Why hydrological predictions should be evaluated using information theory

S. V. Weijs, G. Schoups, and N. van de Giesen

Abstract. Probabilistic predictions are becoming increasingly popular in hydrology. Equally important are methods to test such predictions, given the topical debate on uncertainty analysis in hydrology. Also in the special case of hydrological forecasting, there is still discussion about which scores to use for their evaluation. In this paper, we propose to use information theory as the central framework to evaluate predictions. From this perspective, we hope to shed some light on what verification scores measure and should measure. We start from the ''divergence score'', a relative entropy measure that was recently found to be an appropriate measure for forecast quality. An interpretation of a decomposition of this measure provides insight in additive relations between climatological uncertainty, correct information, wrong information and remaining uncertainty. When the score is applied to deterministic forecasts, it follows that these increase uncertainty to infinity. In practice, however, deterministic forecasts tend to be judged far more mildly and are widely used.
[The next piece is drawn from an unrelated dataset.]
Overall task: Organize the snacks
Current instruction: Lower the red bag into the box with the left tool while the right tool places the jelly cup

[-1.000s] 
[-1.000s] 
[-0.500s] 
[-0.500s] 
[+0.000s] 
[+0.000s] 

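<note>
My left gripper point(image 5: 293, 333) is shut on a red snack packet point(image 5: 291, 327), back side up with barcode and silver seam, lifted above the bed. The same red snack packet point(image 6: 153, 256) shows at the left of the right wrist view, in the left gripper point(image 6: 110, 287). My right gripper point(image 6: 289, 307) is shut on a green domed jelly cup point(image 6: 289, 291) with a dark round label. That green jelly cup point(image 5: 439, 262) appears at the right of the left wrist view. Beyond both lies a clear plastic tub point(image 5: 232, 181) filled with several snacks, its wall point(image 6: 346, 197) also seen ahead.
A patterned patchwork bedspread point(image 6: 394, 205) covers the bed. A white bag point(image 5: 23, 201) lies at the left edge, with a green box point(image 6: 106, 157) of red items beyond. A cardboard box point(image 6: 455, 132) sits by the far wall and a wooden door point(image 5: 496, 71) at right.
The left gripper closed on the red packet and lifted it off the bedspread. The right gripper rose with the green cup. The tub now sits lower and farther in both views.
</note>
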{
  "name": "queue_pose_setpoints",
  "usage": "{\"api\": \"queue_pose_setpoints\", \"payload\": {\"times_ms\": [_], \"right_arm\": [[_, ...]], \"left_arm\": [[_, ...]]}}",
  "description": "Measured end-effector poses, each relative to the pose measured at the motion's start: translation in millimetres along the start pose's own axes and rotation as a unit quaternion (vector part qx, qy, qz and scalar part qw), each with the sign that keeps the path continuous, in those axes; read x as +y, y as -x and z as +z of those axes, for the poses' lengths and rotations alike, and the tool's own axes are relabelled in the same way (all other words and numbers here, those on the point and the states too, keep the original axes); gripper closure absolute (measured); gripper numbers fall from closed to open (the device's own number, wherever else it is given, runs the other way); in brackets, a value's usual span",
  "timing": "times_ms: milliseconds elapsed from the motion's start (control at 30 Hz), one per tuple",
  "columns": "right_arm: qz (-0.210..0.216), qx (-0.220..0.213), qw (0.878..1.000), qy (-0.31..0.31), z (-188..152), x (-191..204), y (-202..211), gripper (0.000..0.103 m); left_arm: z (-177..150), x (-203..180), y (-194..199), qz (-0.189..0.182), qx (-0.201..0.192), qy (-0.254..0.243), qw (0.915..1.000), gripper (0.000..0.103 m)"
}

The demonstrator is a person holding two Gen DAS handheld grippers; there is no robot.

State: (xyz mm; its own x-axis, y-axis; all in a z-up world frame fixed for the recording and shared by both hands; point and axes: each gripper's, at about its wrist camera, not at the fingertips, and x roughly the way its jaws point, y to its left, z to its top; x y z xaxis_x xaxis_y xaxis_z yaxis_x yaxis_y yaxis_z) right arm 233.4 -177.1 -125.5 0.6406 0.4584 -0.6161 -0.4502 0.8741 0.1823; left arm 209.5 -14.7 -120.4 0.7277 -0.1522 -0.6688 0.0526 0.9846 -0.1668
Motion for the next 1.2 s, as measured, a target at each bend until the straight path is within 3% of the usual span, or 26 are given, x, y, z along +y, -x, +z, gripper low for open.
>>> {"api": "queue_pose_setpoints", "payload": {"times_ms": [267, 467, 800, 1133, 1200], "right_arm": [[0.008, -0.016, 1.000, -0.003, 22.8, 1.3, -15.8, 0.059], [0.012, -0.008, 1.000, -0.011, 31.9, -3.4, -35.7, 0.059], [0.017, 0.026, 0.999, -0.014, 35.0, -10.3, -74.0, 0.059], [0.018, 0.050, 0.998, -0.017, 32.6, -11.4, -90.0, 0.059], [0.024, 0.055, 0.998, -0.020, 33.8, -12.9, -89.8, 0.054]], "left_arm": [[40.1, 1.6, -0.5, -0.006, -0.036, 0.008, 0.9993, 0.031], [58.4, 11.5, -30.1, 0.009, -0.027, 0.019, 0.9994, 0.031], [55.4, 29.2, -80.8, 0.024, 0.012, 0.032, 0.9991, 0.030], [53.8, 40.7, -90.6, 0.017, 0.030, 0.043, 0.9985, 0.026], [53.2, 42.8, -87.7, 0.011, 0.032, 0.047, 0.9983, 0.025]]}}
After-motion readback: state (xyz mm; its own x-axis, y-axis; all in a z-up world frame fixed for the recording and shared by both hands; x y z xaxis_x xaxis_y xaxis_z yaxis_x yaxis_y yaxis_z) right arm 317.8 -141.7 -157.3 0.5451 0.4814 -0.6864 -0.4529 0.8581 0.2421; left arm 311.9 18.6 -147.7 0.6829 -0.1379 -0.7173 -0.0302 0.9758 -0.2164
We resolve this paradoxical result by proposing that deterministic forecasts either are implicitly probabilistic or are implicitly evaluated with an underlying decision problem or utility in mind. We further propose that calibration of models representing a hydrological system should be the based on information-theoretical scores, because this allows extracting all information from the observations and avoids learning from information that is not there. Calibration based on maximizing utility for society trains an implicit decision model rather than the forecasting system itself. This inevitably results in a loss or distortion of information in the data and more risk of overfitting, possibly leading to less valuable and informative forecasts. We also show this in an example. The final conclusion is that models should preferably be explicitly probabilistic and calibrated to maximize the information they provide.